SECTION 5.04 Accounting and Reports to the Noteholders,
Certificateholders, the Internal Revenue Service and Others. The Administrator
on behalf of the Trust shall (a) maintain (or cause to be maintained) the books
of the Trust on a fiscal year basis or a calendar basis on the accrual method of
accounting, (b) deliver to each Certificateholder, as may be required by the
Code and applicable Treasury Regulations, such information as may be required
(excluding Schedule K-1) to enable each Certificateholder to prepare its federal
and state income tax returns, (c) file any tax and information returns, and
fulfill any other reporting requirements, relating to the Trust, as may be
required by the Code and applicable Treasury Regulations (including Treasury
Regulation Section 1.6049-7), (d) for any period during which the beneficial
ownership interests in the Trust are held by more than one Person, make such
elections as may from time to time be required or appropriate under any
applicable state or federal statute or rule or regulation thereunder so as to
maintain the Trust's characterization as a partnership for federal income tax
purposes, (e) cause such tax returns to be signed in the manner required by law,
and (f) collect or cause to be collected any withholding tax as described in and
in accordance with Section 5.02(c) with respect to income or distributions to
Certificateholders. The Administrator on behalf of the Trust shall elect under
Section 1278 of the Code to include in income currently any market discount that
accrues with respect to the Receivables. The Administrator on behalf of the
Trust shall not make the election provided under Section 754 of the Code.
Notwithstanding anything to the contrary stated herein, the Owner Trustee shall
be exclusively responsible for the mailing of the Schedule K-1's necessary to
enable each Certificateholder to prepare its federal and state income returns.
SECTION 5.05 Signature on Returns; Tax Matter Partner.

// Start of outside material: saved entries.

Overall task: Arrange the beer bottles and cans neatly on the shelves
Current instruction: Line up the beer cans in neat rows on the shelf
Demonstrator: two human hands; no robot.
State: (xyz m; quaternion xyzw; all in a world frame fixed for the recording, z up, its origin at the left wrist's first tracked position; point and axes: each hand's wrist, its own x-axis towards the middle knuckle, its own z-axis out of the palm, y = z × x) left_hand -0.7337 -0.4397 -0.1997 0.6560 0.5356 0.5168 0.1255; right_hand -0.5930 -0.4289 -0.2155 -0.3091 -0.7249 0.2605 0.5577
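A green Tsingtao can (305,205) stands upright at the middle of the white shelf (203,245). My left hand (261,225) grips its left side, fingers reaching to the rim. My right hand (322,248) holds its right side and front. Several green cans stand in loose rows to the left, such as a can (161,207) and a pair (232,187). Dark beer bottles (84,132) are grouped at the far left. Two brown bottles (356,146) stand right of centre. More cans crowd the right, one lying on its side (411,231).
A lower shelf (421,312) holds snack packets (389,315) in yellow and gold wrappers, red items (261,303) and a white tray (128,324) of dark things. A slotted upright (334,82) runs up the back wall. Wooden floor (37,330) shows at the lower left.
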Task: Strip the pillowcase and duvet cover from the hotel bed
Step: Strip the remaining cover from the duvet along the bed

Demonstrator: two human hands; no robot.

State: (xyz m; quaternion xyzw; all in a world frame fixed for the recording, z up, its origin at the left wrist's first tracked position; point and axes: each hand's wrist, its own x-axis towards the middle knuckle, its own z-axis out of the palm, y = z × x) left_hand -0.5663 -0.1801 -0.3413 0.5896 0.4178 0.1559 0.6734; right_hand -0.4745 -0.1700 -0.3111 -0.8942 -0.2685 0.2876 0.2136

(a) The Administrator on behalf of the Trust shall sign on behalf of the
Trust the tax returns of the Trust, unless applicable law requires a
Certificateholder to sign such documents, in which case such documents shall be
signed by the Administrator, pursuant to the power-of-attorney granted thereto
pursuant to Section 2.04.
(b) For any period during which the beneficial ownership interests of
the Trust are held by more than one Person, the Certificateholder holding
Certificates evidencing the largest portion of the Original Certificate Balance
shall be designated the "tax matters partner" of the Trust pursuant to Section
6231(a)(7)(A) of the Code and applicable Treasury Regulations, but hereby
delegates its powers and duties as such to the Administrator pursuant to the
power-of-attorney granted thereto pursuant to Section 2.04.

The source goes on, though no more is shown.